In some ways it is odd to speak to anachronism or logical irregularity in a work about invented magic, but there is one thing that stands out as being off. Hurwood is a University Don, a scholar, who knows the work of Newton and the most up to date developments in science. His explanation of the magic environment surrounding the Fountain of Youth is profoundly anachronistic. He corresponds the locale to a quantum system with some features so precisely known that other aspects are required to be correspondingly unknowable. It should be noted that Newton, who many believe was the archetypical scientist, in reality spent a great deal of his professional life involved with alchemy, and can well be thought of as a magician in his own right. No one from that time and place could have entered into the mind-set of quantum uncertainty. Another quibble is that Jack Shandy, the protagonist is less interesting than the bad guys. Additionally, his love interest, Beth, Hurwood’s daughter, is almost a non-entity. It is not that Jack is two-dimensional or just a purely good guy; he has killed, betrayed and he clearly loves. His back-story is interesting. It is just that he comes off as somewhat vapid by comparison.
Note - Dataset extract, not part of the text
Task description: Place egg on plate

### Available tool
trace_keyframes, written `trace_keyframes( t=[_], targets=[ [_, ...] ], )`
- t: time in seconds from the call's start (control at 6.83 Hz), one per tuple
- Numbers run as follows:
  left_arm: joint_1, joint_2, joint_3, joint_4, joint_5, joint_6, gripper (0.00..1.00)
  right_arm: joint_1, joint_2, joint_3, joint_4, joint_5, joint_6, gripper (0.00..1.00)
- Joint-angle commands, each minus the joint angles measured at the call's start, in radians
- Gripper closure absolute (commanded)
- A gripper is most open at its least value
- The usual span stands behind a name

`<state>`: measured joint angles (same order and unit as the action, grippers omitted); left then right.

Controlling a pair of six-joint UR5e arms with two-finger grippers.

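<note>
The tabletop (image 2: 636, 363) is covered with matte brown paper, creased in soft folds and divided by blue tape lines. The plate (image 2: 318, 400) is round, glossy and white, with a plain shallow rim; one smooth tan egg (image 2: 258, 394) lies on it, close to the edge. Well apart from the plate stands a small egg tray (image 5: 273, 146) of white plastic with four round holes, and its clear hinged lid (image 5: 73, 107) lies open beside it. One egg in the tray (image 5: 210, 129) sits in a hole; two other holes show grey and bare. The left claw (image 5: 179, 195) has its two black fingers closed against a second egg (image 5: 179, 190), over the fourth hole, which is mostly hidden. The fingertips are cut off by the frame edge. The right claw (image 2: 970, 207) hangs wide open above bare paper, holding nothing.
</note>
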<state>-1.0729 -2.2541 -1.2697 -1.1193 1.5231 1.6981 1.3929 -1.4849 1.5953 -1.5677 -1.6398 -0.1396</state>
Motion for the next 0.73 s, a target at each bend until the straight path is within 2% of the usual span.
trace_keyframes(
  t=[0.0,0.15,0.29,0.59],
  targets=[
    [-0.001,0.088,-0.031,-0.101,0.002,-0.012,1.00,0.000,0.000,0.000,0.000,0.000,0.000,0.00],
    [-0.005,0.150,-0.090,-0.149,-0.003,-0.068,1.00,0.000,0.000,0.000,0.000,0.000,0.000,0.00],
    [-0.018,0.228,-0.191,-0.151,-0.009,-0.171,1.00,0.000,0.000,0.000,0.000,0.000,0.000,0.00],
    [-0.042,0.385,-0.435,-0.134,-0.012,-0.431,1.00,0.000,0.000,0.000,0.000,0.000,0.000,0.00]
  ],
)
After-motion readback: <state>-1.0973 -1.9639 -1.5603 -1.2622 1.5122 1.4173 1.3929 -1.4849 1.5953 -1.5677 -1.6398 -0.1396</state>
Powers is an extremely gifted storyteller His wit is unfailingly dry and brilliant. His powers of bizarre invention are pretty amazing. The plot flows, jumps and bubbles weaving one fantastic invention after another. I enjoyed On Stranger Tides a great deal and I am eager for the next gem from this wizard of off beat fantasy. Readers should be encouraged to explore the long list of his fantastic novels.

AMAZON READER RATING: stars-4-5from 57 readers
PUBLISHER: Harper Paperbacks; Reprint edition (April 26, 2011)
REVIEWER: Bill Brody
AVAILABLE AS A KINDLE BOOK? YES! Start Reading Now!
AUTHOR WEBSITE: Tim Powers
EXTRAS: Excerpt
MORE ON MOSTLYFICTION: Read our review of:Pirate Latitudes by Michael Crichton

Bibliography:

Fault Lines:

Movies from Books

  • Pirates of the Carribean: On Stranger Tides (May 2011)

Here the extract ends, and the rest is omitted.